Just as she was stroking the hair of her old Tiny Tears doll, there was a creak at the door. Tammy looked up, and standing there was her father.
Gulp.
Tammy dropped the doll and got to her feet. ‘H-hello, sir,’ she said. ‘I, uh, I didn’t s-s-see you there.’
Tammy’s father, Vincent — even at sixty-nine years of age — struck an imposing figure. He had slick gray hair, a serious mustache, a coldness in his eyes. He was the sternest, scariest man Tammy had ever come across. And that was saying something. She’d worked with all kinds of difficult patients and obstinate doctors over the past decade. Still, though, nobody came close to her old man. A doctor who seemed to enjoy inflicting pain. A dad who never doted.
‘Well, Tamsin,’ he sneered. ‘I’ve seen a lot of things in my time. I’ve referred a lot of patients for a lot of different therapies. But I’ve never come across anyone as perverse as you. A real-life “Little”, living under my roof.’
Tammy frowned. What was he talking about? Alittlewhat?
Seeing the confusion upon Tammy’s face, Vincent motioned at all the toys on Tammy’s floor.
‘I suspected it long before you left home, Tamsin. Tried to nip it in the bud. Confiscated your toys. Locked you in your room. Kept you away from corrupting influences. But clearly, the problem has not been eradicated.’
He took something out of his pocket — a small white notepad that Tammy recognized all too well. It was his prescription pad.
‘N-no,’ she said. ‘I don’t need medication, sir. Please, not the tablets again.’
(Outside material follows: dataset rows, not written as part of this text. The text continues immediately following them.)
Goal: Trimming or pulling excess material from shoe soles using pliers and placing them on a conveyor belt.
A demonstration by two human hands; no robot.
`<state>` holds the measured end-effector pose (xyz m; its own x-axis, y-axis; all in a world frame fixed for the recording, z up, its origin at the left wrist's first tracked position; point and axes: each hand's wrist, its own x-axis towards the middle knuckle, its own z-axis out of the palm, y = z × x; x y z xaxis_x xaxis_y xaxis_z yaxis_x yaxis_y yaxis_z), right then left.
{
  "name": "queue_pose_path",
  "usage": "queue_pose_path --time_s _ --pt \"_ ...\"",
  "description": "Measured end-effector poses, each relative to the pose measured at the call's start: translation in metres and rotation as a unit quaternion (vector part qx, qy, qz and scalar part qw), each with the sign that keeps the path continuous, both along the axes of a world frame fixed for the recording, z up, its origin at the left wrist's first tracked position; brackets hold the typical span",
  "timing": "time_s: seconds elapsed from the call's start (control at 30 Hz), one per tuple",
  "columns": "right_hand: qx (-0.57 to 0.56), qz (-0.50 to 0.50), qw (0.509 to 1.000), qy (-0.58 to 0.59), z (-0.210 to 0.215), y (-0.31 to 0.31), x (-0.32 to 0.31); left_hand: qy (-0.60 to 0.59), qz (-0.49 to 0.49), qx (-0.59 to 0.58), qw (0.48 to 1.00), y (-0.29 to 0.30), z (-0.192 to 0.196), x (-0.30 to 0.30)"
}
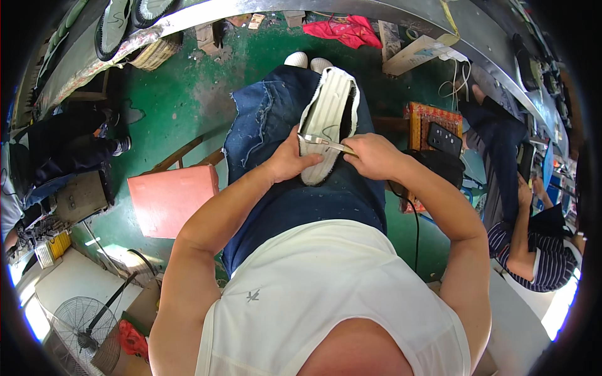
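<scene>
On your lap lies a pale shoe, ribbed lengthwise, with a white edge and a dark gap along its right side. It sits between your hands: your left hand grips its left side; your right hand clasps a metal tool across it. Farther off, a woven basket shows beneath the surface, contents hidden.

1 white ribbed shoe, 1 slim metal tool; L has 1 pink rect. stool, 1 wire-caged fan.
</scene>
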<state>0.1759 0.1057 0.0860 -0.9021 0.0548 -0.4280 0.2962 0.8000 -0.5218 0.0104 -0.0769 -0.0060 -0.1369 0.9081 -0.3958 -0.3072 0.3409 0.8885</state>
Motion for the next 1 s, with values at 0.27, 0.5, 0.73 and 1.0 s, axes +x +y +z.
queue_pose_path --time_s 0.27,0.5,0.73,1.0 --pt "0.178 -0.001 0.972 0.151 0.022 -0.001 0.019 0.072 0.000 -0.005 0.997 0.003 0.005 0.008" --pt "0.009 0.019 1.000 0.006 0.018 0.003 0.006 0.016 0.011 -0.008 1.000 0.004 0.012 0.010" --pt "0.000 0.003 1.000 0.023 0.007 -0.004 -0.021 -0.054 -0.027 -0.019 0.998 0.008 0.006 0.001" --pt "0.071 -0.049 0.994 0.067 0.009 -0.006 0.028 0.086 0.017 -0.011 0.996 0.007 0.012 0.018"
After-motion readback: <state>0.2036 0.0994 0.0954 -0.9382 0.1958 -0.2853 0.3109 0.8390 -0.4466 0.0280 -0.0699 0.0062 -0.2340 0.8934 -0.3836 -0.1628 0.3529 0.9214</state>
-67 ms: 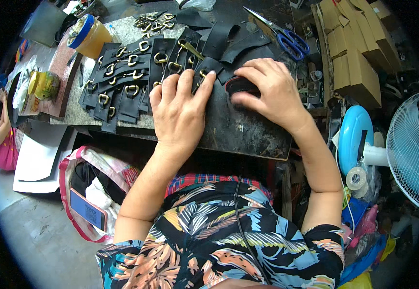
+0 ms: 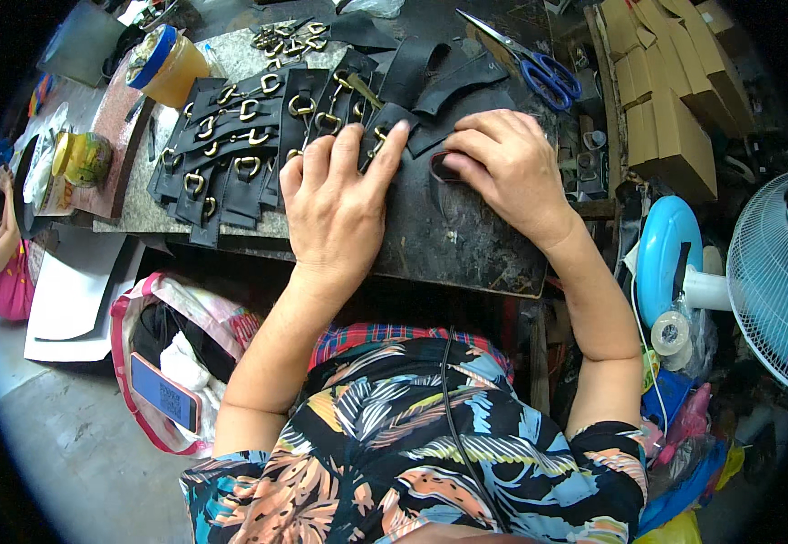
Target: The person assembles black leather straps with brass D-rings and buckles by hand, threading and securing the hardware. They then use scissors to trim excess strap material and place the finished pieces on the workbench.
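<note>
My left hand (image 2: pixel 339 195) lies over the right end of a row of black leather straps (image 2: pixel 233 150) with brass-coloured metal fittings. Its fingers are stretched out, and the index fingertip rests on a black leather flap (image 2: pixel 392 118). Close by on the right, my right hand (image 2: pixel 509 172) is closed, thumb and fingers around a small black piece with a reddish edge (image 2: pixel 444 167). Most of that piece is hidden by the fingers. Beyond both hands lie loose black leather strips (image 2: pixel 462 83). A thin olive-coloured tool handle (image 2: pixel 364 91) sticks up among the straps.
Blue-handled scissors (image 2: pixel 550 80) lie at the back right. Loose metal fittings (image 2: pixel 290 41) are heaped at the back. A blue-rimmed jar (image 2: pixel 176 72) and a yellow jar (image 2: pixel 86 160) stand left. Cardboard boxes (image 2: pixel 670 136) and a fan (image 2: pixel 770 281) are right; another person (image 2: pixel 6 272) is far left.
My right hand's thumb and fingers have closed further, and the black piece with the reddish edge shows less now. The left hand has hardly moved.
</note>
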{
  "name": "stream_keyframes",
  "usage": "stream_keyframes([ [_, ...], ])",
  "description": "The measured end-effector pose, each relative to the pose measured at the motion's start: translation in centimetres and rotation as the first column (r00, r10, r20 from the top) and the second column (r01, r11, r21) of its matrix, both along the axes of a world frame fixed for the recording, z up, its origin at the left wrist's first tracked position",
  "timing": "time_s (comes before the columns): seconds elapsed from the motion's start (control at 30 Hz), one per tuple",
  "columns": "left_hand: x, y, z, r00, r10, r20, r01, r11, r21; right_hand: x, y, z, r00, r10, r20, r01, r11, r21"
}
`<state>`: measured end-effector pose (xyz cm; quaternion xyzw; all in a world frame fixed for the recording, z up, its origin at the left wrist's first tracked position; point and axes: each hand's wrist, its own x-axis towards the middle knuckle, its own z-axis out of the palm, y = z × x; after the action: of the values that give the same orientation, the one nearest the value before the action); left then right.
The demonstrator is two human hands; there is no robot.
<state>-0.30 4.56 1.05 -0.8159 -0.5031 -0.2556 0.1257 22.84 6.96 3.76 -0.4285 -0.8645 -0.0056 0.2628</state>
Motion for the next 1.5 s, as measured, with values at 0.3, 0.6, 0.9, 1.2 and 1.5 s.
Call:
stream_keyframes([
  [0.3,-0.5,-1.7,2.3,0.860,-0.301,0.413,0.200,0.942,0.269,3.0,-2.7,3.1,0.749,-0.077,-0.658,-0.001,0.993,-0.118],
  [0.6,1.6,-2.5,2.7,0.438,-0.461,0.772,0.704,0.710,0.024,0.7,-7.6,0.1,0.824,-0.061,-0.564,-0.186,0.910,-0.371],
  [0.9,2.4,-2.0,3.9,0.842,-0.422,0.335,0.481,0.870,-0.112,3.8,-4.1,-3.0,0.930,-0.338,-0.143,0.342,0.940,0.003],
  [1.2,2.1,-1.7,2.7,0.938,-0.224,0.266,0.324,0.840,-0.434,9.4,-4.3,-0.3,0.840,-0.541,-0.028,0.539,0.830,0.146],
  [1.5,3.8,-1.3,2.9,0.830,-0.403,0.385,0.489,0.858,-0.157,1.2,-7.5,0.2,0.577,-0.332,-0.746,-0.295,0.767,-0.569],
])
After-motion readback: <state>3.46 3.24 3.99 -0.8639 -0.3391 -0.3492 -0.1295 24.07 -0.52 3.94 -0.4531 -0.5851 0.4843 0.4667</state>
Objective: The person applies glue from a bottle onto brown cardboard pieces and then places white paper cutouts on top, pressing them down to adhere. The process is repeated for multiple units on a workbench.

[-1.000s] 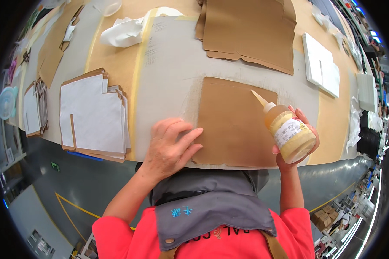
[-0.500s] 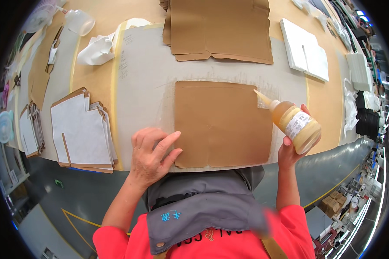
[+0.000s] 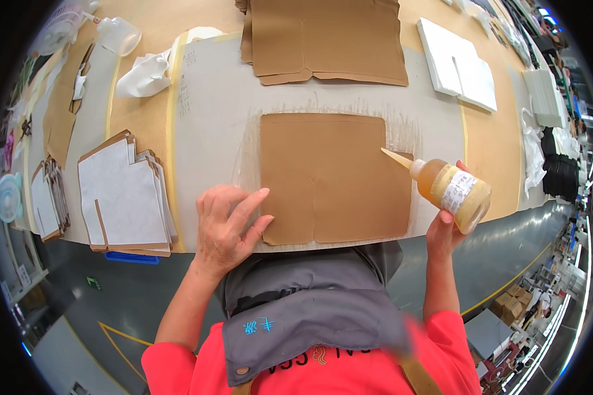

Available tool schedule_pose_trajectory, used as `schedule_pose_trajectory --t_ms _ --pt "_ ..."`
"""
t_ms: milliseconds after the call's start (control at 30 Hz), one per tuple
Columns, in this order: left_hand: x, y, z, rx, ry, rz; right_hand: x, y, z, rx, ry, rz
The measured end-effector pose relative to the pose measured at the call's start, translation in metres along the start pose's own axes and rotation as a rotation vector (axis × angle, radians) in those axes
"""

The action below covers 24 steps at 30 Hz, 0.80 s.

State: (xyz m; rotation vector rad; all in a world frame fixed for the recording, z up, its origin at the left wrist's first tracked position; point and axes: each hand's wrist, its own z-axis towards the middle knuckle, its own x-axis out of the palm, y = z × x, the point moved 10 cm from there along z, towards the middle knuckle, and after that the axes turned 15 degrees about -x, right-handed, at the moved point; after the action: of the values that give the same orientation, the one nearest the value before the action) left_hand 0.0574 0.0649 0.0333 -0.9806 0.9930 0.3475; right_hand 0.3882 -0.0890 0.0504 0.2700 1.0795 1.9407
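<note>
A flat brown leather-like panel [image 3: 329, 191], with a notch cut out of its upper right corner, lies at the table's near edge. My right hand [image 3: 447, 230] grips a squeeze bottle [image 3: 454, 191] of amber liquid, tilted so that its long pointed nozzle lies at the notch's inner corner. I cannot tell if the tip touches the panel. At the panel's left edge my left hand [image 3: 227, 220] rests with thumb and forefinger apart, nothing between them; its fingertips are at or just beside that edge.
Beyond the panel is a stack of brown panels [image 3: 329, 46]. White-faced notched pieces [image 3: 125, 197] are piled on the left, and white slotted sheets [image 3: 454, 66] lie far right. Crumpled white paper [image 3: 145, 76] and a clear bottle [image 3: 118, 36] stand far left. Streaks mark the grey mat [image 3: 211, 131].
The bottle's nozzle has gone from the panel's top right corner down along the notch to its inner corner. My left hand keeps its place by the left edge. The whole view has shifted slightly.
</note>
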Motion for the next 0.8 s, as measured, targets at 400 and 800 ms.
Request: schedule_pose_trajectory --t_ms 400,800 --pt "0.001 -0.001 0.000 0.001 0.010 -0.023 -0.029 0.012 -0.005 -0.058 -0.028 -0.110" --pt "-0.002 0.000 -0.001 -0.007 -0.008 -0.036 -0.053 0.011 -0.016 0.034 -0.114 -0.003"
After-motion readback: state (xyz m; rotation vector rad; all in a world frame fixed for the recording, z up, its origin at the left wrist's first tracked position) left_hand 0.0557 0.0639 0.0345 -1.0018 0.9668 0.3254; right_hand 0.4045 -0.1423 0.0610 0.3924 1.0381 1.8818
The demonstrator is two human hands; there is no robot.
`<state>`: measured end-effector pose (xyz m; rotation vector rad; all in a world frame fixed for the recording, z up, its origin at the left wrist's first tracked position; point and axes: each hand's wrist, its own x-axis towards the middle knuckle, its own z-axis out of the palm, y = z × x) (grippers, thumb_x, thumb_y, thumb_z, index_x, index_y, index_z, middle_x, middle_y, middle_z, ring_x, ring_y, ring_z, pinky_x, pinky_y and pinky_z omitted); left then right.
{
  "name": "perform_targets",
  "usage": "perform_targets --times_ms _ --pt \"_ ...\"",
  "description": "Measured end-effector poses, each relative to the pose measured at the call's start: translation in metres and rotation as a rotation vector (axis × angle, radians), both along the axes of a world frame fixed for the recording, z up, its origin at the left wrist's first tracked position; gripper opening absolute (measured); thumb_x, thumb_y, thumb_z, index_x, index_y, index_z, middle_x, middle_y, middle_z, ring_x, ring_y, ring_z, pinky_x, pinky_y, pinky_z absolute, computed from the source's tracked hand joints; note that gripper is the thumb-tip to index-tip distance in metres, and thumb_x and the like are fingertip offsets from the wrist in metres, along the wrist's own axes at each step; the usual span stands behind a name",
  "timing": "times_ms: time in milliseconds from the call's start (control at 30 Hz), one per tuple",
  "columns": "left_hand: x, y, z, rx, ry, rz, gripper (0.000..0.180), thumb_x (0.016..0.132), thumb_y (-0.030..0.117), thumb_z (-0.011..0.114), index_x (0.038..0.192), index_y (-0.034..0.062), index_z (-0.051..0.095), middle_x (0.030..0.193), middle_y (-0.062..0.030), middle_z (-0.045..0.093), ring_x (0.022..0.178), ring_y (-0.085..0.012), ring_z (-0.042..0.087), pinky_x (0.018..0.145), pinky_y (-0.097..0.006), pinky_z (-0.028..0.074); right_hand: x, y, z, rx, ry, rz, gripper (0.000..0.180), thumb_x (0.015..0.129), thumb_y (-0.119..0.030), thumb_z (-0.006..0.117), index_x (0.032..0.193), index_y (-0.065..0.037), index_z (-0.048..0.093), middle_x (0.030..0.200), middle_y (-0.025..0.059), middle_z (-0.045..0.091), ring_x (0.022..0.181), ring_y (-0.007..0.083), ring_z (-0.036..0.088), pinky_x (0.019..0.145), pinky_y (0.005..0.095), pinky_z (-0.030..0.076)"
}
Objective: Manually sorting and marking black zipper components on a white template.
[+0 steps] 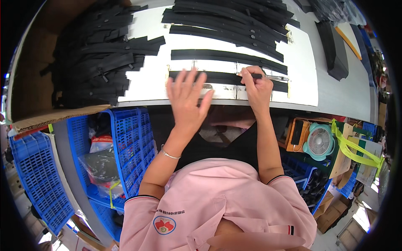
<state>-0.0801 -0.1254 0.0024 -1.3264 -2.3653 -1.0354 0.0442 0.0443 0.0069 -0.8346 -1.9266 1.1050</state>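
A: Where was the work piece located relative to the white board (pixel 303 62)?
B: The nearest black strip (pixel 222 78) lay flat on the white board, crosswise, just inside its near edge. The second strip (pixel 226 57) lay beyond it, apart, with a band of white between the two.

A: What was the condition of the left hand (pixel 187 98)?
B: It was extended over the near edge of the white board, back upward, with the fingers spread and the thumb held apart. It gripped nothing. The fingertips overlapped the left part of the nearest strip; contact could not be confirmed from this view.

A: And the right hand (pixel 259 86)?
B: It was closed in a writing grip around a pen (pixel 276 78), thumb and fingers pinching the shaft. The tip pointed left, at the nearest strip, right of the middle of the white board. The clear rear end extended to the right of the hand. Whether the tip touched the fabric could not be determined.

A: What else was positioned about the white board?
B: A row of strips (pixel 228 19) covered its far part. A heap of strips (pixel 92 54) overlapped its left side. A small fan (pixel 321 141) stood below its near right corner.
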Motion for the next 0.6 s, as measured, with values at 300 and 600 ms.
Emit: perform_targets --times_ms 300,600 --pt "0.018 0.058 -0.004 0.187 -0.13 -0.204 0.014 0.082 0.007 0.08 0.096 0.0064 0.077 0.103 -0.0034 0.071 0.098 -0.0234 0.062 0.092 -0.038 0.043 -0.001 0.002 -0.006 0.086 -0.026 0.001 0.021 0.097 -0.011 0.069 0.082 0.004 0.069 0.071 0.0037 0.068 0.055 0.0061 0.055 0.052 0.0255 0.041" --pt "0.018 0.06 -0.007 0.178 -0.097 -0.179 0.014 0.079 0.006 0.081 0.093 0.0079 0.076 0.102 -0.0012 0.071 0.097 -0.022 0.063 0.09 -0.037 0.043 0.003 0.001 -0.004 0.042 0.054 0.091 0.017 0.091 -0.006 0.069 0.076 0.002 0.067 0.063 0.0053 0.064 0.053 0.013 0.057 0.052 0.0286 0.042"
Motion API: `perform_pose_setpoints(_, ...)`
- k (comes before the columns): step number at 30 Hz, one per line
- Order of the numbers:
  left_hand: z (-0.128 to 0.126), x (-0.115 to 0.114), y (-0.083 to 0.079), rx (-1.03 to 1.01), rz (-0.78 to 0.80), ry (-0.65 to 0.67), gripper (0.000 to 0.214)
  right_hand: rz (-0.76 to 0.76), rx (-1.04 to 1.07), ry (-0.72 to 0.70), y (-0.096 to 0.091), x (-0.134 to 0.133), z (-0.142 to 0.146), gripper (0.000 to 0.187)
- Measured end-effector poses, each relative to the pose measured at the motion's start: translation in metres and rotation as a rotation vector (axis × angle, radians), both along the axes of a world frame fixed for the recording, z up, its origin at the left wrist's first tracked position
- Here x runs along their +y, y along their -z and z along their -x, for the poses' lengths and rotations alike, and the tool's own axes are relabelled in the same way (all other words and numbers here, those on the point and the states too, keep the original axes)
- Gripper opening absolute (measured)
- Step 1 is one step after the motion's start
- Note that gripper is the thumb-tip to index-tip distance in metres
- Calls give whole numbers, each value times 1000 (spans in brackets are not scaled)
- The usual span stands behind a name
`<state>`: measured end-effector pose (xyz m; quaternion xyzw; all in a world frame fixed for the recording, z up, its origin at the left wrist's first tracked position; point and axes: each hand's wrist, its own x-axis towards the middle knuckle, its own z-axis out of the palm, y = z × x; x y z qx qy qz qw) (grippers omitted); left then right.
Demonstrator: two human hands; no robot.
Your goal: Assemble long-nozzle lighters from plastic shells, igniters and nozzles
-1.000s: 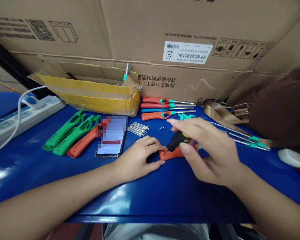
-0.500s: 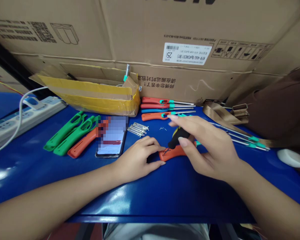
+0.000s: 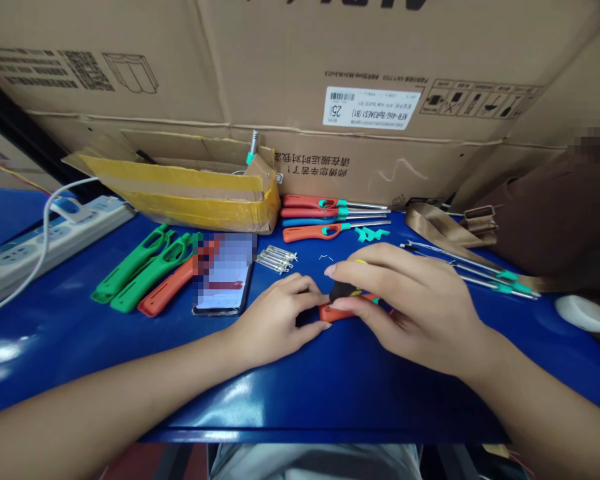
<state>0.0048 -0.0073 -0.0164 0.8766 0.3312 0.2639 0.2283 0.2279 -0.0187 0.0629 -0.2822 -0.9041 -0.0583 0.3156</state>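
Left hand [image 3: 275,317]: clamped by finger and thumb on the rear end of an orange handle [image 3: 340,315], apparently to stop it sliding or turning.
Right hand [image 3: 420,303]: wrapped round a short black tool [image 3: 341,291] with yellow accents, held low over the handle, probably for close control; impossible to tell whether touching it.
Orange handle: on the blue tabletop [image 3: 230,400], between both hands, partly covered by the right.
Long-nosed lighters [image 3: 307,213]: two red, one blue, one orange, laid parallel beyond the hands, perhaps to save space.
Small metal parts [image 3: 277,259]: clustered just right of a phone [image 3: 225,293], seemingly for easy reach.
Green handles [image 3: 147,280]: two, side by side left of the phone, with a second orange handle [image 3: 167,290], seemingly grouped by kind.
Metal rods [image 3: 480,265]: teal-ended, beyond the right hand, likely set aside from its path.
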Motion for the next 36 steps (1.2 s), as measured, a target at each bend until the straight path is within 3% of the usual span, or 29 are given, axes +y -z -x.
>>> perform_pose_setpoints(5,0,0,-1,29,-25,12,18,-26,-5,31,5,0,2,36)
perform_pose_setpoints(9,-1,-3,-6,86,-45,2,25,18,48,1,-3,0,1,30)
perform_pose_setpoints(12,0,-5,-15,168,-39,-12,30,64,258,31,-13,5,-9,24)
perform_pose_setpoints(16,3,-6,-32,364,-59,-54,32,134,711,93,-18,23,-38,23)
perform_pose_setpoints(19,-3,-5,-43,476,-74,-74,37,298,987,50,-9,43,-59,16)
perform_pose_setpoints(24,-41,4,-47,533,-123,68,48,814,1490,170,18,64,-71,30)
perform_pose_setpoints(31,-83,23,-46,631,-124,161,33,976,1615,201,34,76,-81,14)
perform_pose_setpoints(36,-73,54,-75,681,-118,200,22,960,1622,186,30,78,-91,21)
When Tammy was sixteen, her father had prescribed her medication for her ‘depression’. She had been in bed for a week, crying and hiding under the covers after the Healy brothers left town. But she was hardly depressed. She was just… lonely. Shocked and confused. She felt abandoned. What she hadn’t expected was her father to dole out a prescription for lithium supplements.
Now she thought about it, he’d made her take tablets after her mother died too. Only five years old, and she was on sedatives. For the anxiety and insomnia, her father told her. She stuck at it for a week and then began hiding the pills under her tongue and spitting them down the plughole.
‘Do yourself a favor,’ her father said, scribbling on the pad, then ripping out a small sheet of white paper and handing it to her. ‘Go get this prescription, and take it until the delusional behavior dissipates.’